Stage 16: deploy infra & test contour
CI / unit (pull_request) Successful in 9s
CI / integration (pull_request) Successful in 11s
CI / ui (pull_request) Successful in 19s
CI / deploy (pull_request) Failing after 1s

- backend + gateway multi-stage distroless Dockerfiles; the gateway embeds and
  serves the SPA at / and /telegram/ via go:embed (committed dist placeholder,
  real build baked in by the image's node stage)

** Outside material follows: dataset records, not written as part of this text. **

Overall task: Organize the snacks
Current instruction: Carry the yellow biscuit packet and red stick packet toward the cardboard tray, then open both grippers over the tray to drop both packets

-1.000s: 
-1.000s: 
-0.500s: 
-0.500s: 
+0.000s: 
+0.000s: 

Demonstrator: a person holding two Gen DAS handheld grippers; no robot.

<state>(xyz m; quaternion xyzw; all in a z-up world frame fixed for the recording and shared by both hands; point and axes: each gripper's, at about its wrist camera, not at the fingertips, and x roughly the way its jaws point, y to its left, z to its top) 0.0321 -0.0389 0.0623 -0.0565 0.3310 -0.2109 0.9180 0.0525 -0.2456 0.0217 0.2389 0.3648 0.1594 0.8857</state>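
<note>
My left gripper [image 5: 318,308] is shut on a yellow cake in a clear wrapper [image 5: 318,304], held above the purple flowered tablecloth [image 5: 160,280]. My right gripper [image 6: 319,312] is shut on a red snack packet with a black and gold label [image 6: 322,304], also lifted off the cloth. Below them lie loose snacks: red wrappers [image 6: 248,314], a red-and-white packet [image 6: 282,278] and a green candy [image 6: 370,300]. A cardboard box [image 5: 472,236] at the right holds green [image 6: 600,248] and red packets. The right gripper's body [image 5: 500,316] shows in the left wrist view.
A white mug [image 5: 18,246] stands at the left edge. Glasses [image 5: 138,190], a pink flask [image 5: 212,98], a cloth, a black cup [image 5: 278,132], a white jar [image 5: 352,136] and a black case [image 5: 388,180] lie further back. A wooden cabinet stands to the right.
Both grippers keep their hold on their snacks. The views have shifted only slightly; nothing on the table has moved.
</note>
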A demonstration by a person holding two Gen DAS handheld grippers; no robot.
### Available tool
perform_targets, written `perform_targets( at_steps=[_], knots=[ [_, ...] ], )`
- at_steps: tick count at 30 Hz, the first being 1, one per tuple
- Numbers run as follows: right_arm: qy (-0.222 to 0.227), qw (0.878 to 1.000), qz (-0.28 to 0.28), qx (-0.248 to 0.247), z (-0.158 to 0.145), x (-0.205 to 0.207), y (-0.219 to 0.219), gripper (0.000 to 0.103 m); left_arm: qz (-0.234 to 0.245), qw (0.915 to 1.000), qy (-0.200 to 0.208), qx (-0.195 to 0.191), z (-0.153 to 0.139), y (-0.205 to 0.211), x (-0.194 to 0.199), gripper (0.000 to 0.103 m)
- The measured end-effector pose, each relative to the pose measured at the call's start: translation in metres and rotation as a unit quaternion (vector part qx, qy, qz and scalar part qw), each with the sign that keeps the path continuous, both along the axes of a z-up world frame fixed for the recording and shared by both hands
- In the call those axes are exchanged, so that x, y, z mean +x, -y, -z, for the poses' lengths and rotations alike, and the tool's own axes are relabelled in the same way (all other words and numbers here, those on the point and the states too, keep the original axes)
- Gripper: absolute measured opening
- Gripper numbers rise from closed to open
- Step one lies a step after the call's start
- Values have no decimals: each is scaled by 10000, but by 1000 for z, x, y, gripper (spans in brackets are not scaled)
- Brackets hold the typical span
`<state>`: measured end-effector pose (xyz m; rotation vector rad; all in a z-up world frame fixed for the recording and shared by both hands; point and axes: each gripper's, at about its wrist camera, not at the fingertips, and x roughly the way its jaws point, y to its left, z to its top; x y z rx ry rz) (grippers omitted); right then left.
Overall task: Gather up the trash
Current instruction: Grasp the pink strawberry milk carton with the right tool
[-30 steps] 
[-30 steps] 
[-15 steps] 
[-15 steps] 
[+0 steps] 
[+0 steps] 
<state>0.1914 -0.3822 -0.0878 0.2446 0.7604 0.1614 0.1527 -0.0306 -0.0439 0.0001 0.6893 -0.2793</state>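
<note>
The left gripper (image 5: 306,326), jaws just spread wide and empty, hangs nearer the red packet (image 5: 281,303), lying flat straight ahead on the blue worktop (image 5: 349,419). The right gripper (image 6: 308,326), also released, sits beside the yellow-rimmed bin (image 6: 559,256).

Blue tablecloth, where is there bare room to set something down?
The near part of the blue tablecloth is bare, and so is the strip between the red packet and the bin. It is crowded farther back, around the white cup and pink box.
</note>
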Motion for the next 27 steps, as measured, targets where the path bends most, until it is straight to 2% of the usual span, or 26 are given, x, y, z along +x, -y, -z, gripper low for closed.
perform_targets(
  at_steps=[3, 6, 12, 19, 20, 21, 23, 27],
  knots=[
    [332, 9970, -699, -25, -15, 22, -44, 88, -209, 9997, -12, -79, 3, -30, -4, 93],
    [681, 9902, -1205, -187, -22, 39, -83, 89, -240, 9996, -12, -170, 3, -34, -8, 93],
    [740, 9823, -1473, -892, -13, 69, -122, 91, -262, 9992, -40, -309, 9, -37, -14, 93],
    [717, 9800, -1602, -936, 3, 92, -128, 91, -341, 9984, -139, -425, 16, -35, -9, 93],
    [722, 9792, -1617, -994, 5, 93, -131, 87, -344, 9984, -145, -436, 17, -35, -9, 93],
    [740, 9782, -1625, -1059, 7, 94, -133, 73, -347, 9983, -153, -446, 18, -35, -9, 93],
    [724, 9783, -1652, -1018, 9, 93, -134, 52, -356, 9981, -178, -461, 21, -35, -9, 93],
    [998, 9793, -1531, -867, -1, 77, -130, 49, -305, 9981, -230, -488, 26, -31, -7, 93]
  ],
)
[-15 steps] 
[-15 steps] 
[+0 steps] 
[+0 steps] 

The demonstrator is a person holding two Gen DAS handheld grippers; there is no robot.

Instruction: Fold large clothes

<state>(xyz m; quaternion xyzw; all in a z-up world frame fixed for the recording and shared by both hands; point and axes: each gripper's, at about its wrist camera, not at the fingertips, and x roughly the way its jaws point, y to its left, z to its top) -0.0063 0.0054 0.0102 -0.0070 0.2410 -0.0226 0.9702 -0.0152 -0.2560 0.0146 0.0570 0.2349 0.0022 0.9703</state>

- deploy/docker-compose.yml: backend + gateway + Postgres + Telegram connector
  (VPN sidecar) + OTel Collector + Prometheus (15d) + Tempo (72h) + Grafana,
  fronted by a caddy owning a single /_gm Basic-Auth (admin console + Grafana
  subpath); inter-service on a private network, only caddy on the edge network
- new metrics: backend accounts_created_total{kind} (robots excluded) and an
  in-memory gateway active_users{window=24h,7d} gauge
- CI: single .gitea/workflows/ci.yaml (unit/integration/ui + a gated test-contour
  deploy) on the new feature/* -> development -> master branch model; the old
  go-unit/integration/ui-test workflows are folded in; the connector-scoped
  compose is retired (superseded by deploy/)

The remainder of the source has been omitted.